The Italian Teacher(95)



“It’s good I know you,” he says.





79


The operation is gruesome and not worth dwelling on, he informs Barrows by email. Pinch says he’ll need months to retrain what remains of his tongue, but this proves untrue. Within weeks, he can speak very slowly and with a lisp, which strangers take to be mental impairment. To avoid such exchanges, he avoids talking, except with Jing or medical staff.

For a man who spent his adult life teaching people to communicate, Pinch is unbothered to become mute. With others yammering all around, he eavesdrops and comes to an opinion: Only a fraction of speech transmits word meanings; the bulk is entirely social—to console, ingratiate, jockey. He writes down his own remarks, keeping pads and pens everywhere. This has a condensing effect. Hand gets tired, brain gets to the point.

Pinch discovers something more. He had lazily assumed the Chinese to be a stoical people and had attributed this to the population size—too many souls to indulge in sentiment. But Jing, even with her medical knowledge, sobs when he displays his butchered tongue. This angers him. He must consider her now, alongside everything else. Yet her fragility protects him too—he can only pity himself when alone, and she rarely leaves him.

For distraction Pinch flips through Natalie’s old pottery manuals: technical guides about glazes and strident manifestos by Bernard Leach. He hates never having taken up pottery. Why did I overlook this? I’d probably love it. Mom tried to show me. Well, that’s decided: I’m learning it, the second I improve a little.

After dark, the night terror descends, a cold finger against his breastbone. His eyes spring open on blackness. Such a mess that I’m leaving. And I am leaving. He hears house sounds, a distant police siren—all this will continue, as if I’d never been. He distracts himself by visualizing every room at the cottage. All of Dad’s originals, still in the attic. I must admit what I did. What can anyone do to me now?

He lies still, trying to control his breathing. In through the nose, out through the mouth. Slower. The dread returns, that demon touching his chest.

By morning he assumes his bright manner. “You know what they say?” (With Jing alone, he speaks shamelessly in his slobbery way.) “When it comes to dying, nobody got it wrong yet!”

“You’re not dying.”

“Not if I don’t have to.” He pokes her arm affectionately, joshing more than ever, gaining a warmth for people that he never before experienced—he’s become curious about strangers, and forgiving too. Pinch so wishes that he’d been this way all along.





80


He speaks often of the cottage, although a trip is inconceivable while undergoing treatment. He transports himself there by learning Basque. “The word for ‘sandwich’ is ‘ogitarteko’!” he informs Jing. “Isn’t that fantastic? Listen to this: ‘Hizkuntza bat ez da galtzen ez dakitenek ikasten ez dutelako, dakitenek hitzegiten ez dutelako baizik.’”

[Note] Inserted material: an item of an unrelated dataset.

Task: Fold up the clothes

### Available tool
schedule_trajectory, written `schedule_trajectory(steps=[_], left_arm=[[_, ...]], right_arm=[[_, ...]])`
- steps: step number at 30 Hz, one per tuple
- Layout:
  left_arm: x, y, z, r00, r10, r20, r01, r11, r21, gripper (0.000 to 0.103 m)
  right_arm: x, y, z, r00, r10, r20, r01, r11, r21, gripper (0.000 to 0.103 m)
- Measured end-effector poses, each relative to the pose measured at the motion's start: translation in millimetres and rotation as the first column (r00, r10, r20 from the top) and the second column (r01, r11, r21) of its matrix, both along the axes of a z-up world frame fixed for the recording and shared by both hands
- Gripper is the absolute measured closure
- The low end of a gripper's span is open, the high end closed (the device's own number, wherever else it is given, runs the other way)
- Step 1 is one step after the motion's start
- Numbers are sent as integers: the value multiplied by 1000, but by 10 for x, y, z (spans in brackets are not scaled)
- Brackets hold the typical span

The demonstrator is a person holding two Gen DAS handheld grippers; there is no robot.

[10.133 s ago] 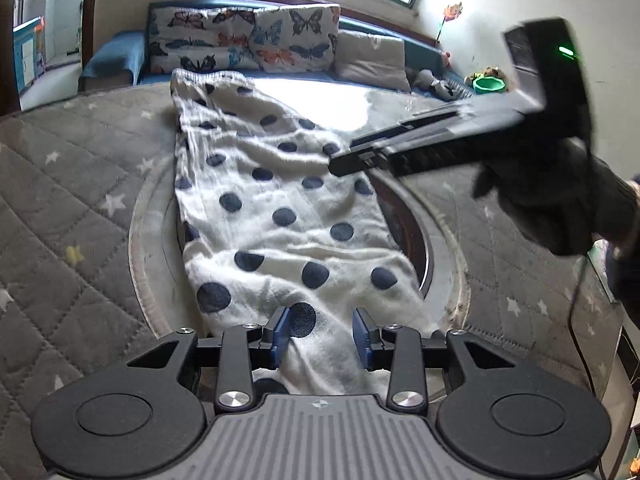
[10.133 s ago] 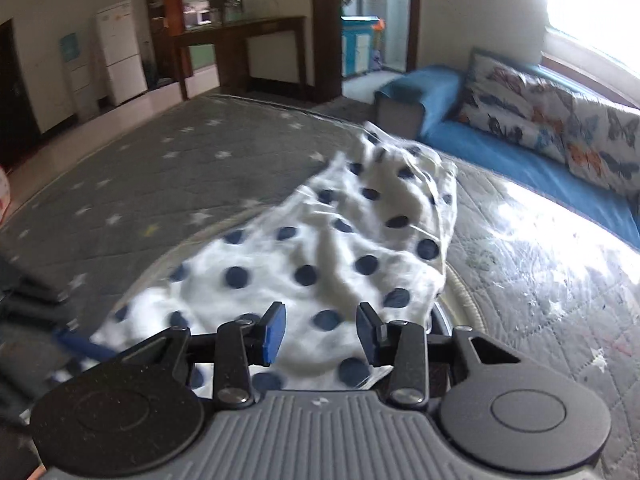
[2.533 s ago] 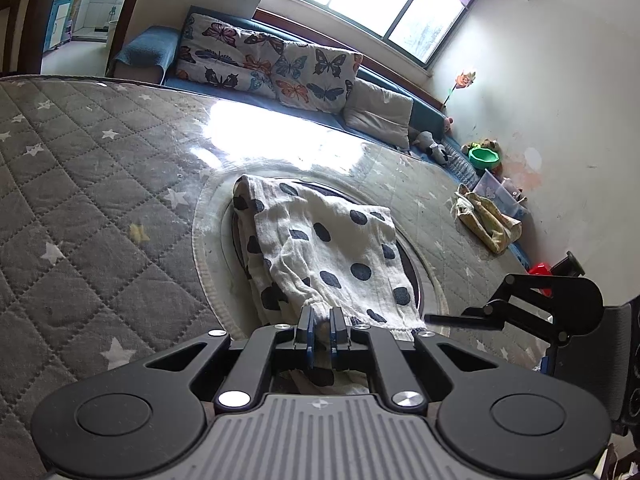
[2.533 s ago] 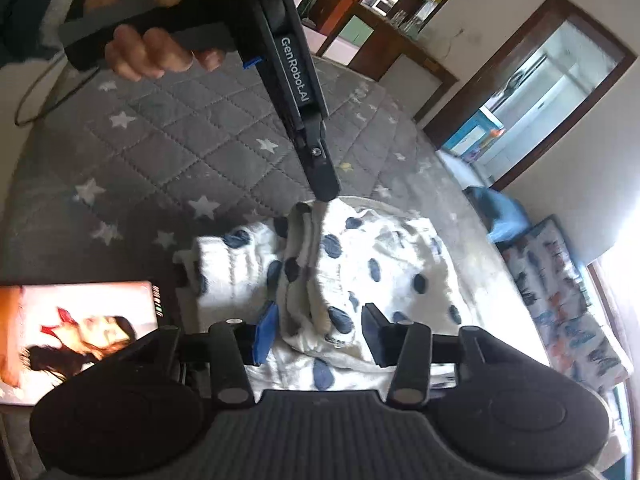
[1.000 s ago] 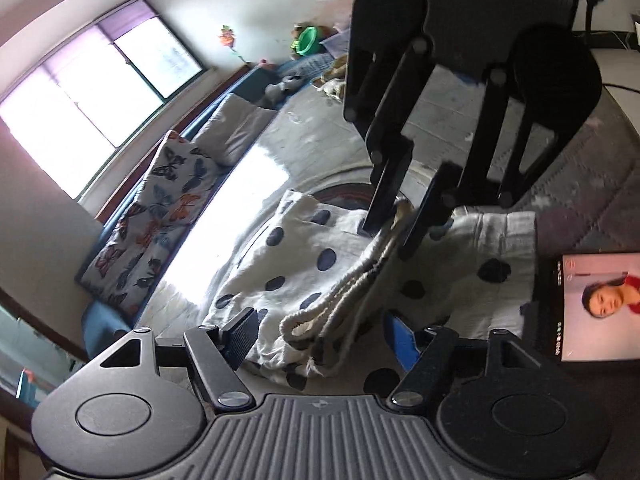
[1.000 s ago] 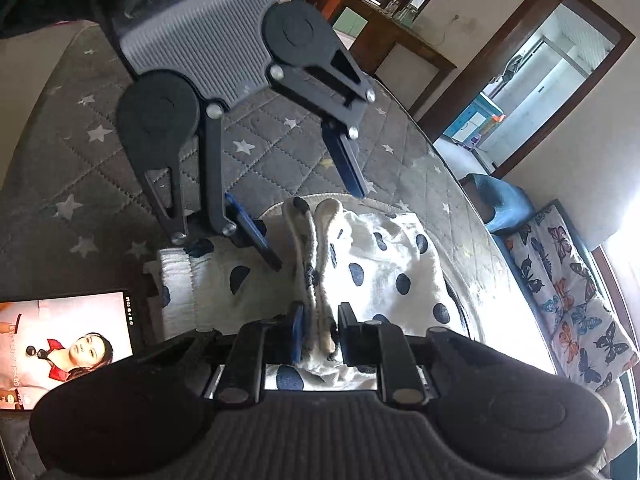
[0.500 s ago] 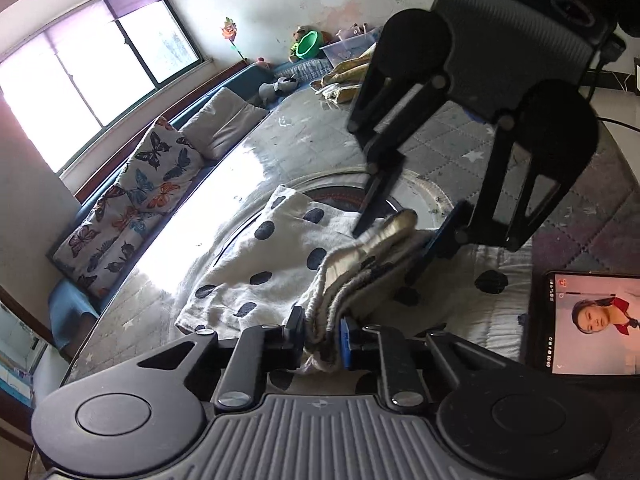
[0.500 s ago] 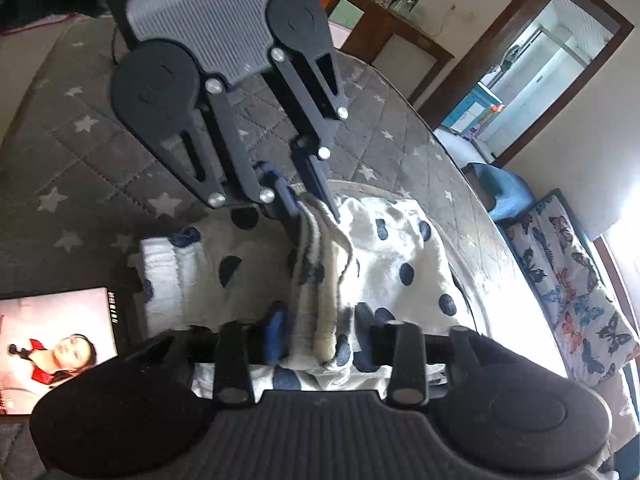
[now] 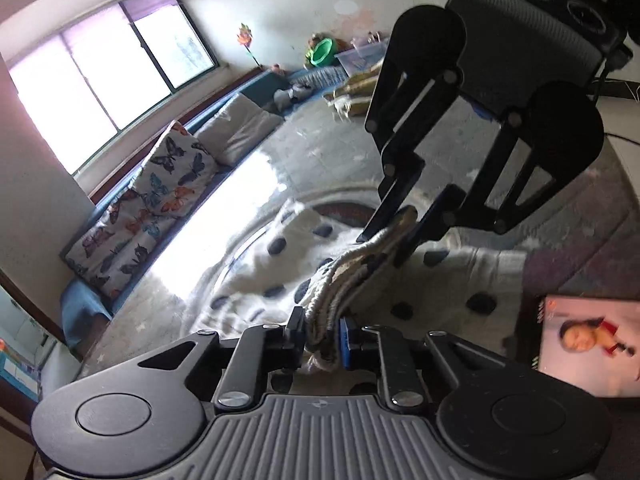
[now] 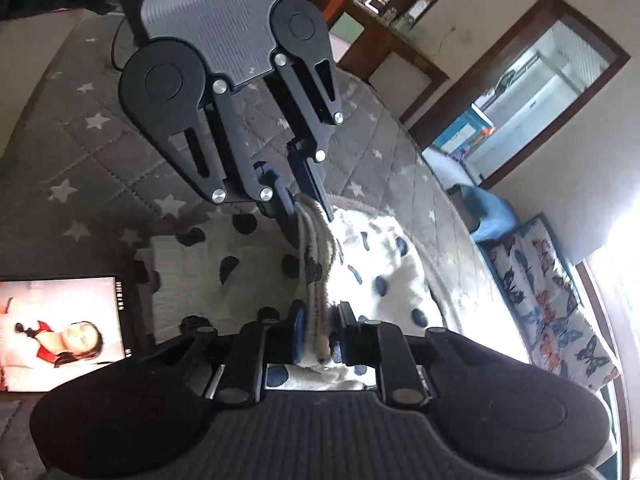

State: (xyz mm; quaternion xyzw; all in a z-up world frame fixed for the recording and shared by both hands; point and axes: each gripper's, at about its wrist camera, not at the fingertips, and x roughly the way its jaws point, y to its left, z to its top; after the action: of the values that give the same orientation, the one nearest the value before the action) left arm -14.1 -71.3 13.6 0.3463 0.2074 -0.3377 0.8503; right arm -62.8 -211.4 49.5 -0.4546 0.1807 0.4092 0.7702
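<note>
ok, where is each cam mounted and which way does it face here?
Left wrist: on the left gripper, looking along its fingers over the polka-dot cloth toward the window and sofa; the right gripper faces it.
Right wrist: on the right gripper, looking toward the doorway; the left gripper faces it.
Shared: both grippers pinching one bunched cloth edge, and the phone beside it.

Daylight is admitted through the window, and glare is thrown across the quilted mat. Edges are bent by the fisheye; slight motion blur is seen.
</note>
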Motion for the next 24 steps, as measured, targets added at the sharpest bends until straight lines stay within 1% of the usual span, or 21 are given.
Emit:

His childhood nickname derived from Basque, he tells her. When Bear was traveling around northern Spain in 1947, he discovered a local bar food. When his next newborn arrived, he took to calling him “little pintxo,” which became “Pincho,” which settled into “Pinch”—how Natalie always referred to him.

“I need to be in my cottage.” At least once more. Dad’s paintings just lying there. I can’t leave it like this.

“You want to go talk with Basque people?”

“Don’t know if I’d talk to them. But I could find them at the market and listen.”

“What’s the point learning, Chars, if you never talk?”

“The point? More words!” His medication-dulled eyes glint. “More!”

His trip keeps getting delayed. The oncologist says: “Treatment first, then travel. Maybe next summer. That’s the plan—next summer we get you to that cottage. Sound fair?”





81


When Pinch is readmitted to the hospital, Jing asks for a list of people he’d like to speak with by phone. He has so few to suggest. He’s been in regular touch with Marsden and Birdie since they heard of his condition. But he wouldn’t mind hearing from Julie again. After decades of life, that’s it: Marsden, Birdie, maybe Julie. He leaves out Barrows—he’s ashamed for her to know, as if dying early were a form of failure.

“Not too bad here! Could be worse!” Pinch tells Julie when she phones. He asks after her niece Liz and nephew James, recalling the memorable tour they all took around the National Gallery. “Fun, that was.”

“Gosh, I’d entirely forgot that. Well, Elizabeth lives in London now, works in marketing, though she’s on maternity leave now. James does something in tech—do not ask me what! He’s got four little ones, believe it or not.”

Pinch longs to say: Do those two remember me? I was fond of them.

“I was really just calling to thank you, Charlie.”

“To thank me? I didn’t do anything,” he says, exerting himself to hide the lisp. “You’re back living in your hometown, back with your first husband—seems I had no effect at all!”

“I owe an awful lot to you. I had no confidence before, which you gave me.”

“All I did was encourage you, which somebody should’ve done long before.”